How much confidence does this study inspire? Here are a few observations that have nothing to do with science, but which in my opinion strongly influence the credibility of the author and the study. First to the author. The author is a single 71 year old retired cardiac surgeon who apparently did all of the work without a any help, as there is no co-author. That’s astonishing. His institution (The International Heart and Lung Institute, Palm Springs, CA) sounds like it is part of a university or research facility. In fact, it is a private company. It is also interesting that he had not published anything since 2004 before this study. And even then, none of his previous scientific work has anything to do with the research done in this study. What is wrong with all the retired old men who dare to go beyond their expertise and make fools of themselves in the process? He is not the only example. On top of that, he writes books on questionable diets and sells them on his own website. The guy has even written articles for Gwyneth Paltrow's Goop. He even has his own online grocery store. That doesn't inspire a lot of confidence in me. I would also like to mention the sloppy text editing and proofreading. The first sentence has PLUS instead of PULS and in the abstract there he uses several times =/- instead of +/-. The use of the colloquial and not very scientific “percentage chance” indicates that the author probably has little experience with statistics. But these superficial points do not by themselves mean that science is bad. That's why this comes at the end and is not the basis of my overall assessment.


Conclusion I would not advise anyone against the mRNA vaccinations because of this study. This study provides absolutely no evidence that these vaccines increase the risk of heart disease in high numbers of vaccinated persons.

Why did the anti-vaxxers even bother to promote it? The fact that the anti-vaxxers present this study as proof of how harmful mRNA vaccines are supposed to be shows in my opinion that

  • no better data is available and

  • they do not understand the science in the abstract.

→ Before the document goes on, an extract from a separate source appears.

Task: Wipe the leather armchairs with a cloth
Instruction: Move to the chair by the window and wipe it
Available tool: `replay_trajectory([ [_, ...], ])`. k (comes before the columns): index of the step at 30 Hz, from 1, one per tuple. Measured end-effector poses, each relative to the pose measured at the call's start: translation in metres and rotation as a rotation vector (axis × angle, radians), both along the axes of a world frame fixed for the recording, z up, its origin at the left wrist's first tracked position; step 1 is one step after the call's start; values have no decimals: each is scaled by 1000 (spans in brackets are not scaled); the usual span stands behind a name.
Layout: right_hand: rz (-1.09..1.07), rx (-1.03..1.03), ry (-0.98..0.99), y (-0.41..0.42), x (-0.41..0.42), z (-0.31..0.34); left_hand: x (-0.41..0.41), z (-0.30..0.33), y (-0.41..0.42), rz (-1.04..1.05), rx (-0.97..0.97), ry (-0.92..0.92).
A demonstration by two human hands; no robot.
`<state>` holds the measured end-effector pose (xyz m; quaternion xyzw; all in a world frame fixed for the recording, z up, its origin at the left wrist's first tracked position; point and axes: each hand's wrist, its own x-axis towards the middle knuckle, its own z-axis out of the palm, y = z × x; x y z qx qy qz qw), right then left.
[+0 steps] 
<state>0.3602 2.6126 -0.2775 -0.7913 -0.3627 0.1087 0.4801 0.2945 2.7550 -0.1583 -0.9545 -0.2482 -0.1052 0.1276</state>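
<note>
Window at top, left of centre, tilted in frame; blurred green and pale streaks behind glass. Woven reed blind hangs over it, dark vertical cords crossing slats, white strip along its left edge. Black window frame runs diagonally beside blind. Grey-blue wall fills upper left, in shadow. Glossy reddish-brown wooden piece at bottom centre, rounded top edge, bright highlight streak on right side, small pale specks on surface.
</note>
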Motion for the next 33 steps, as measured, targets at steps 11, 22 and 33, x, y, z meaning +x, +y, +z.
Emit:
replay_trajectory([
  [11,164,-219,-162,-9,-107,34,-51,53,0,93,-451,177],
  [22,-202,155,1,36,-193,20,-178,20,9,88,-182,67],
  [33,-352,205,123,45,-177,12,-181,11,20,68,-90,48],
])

Otherwise the study would not have been presented and shared in the way it was. Should I ever get access to the poster, or if a scientific article is published in full, I'll be happy to look at it again.

But the mRNA vaccines do cause myocarditis. Why are people still being vaccinated with them at all? What people should consider is that there is long-known association between viral infections (e.g. influenza) and EKG changes as well as heart muscle inflammation (also known as myocarditis). This has been known for decades and is also the case in young people. This effect has now also been observed for Covid-19. There are good reasons why doctors advise against exercise (especially high impact exercise at the limit) during an acute cold. One reason for that is that it increases the risk of myocarditis. All side effects caused by the vaccines (nobody denies that they exist) must therefore also be considered in relation to the risks of an infection (even the rare risks) and the severity / frequency must be compared for each age/risk group separately. There are now good publications on myocarditis based on large data sets, both for vaccinations as well as for the disease. All rigorous, systematic and scientific evaluations indicate that the ratio of benefit to risk favors the vaccines, even in younger patients.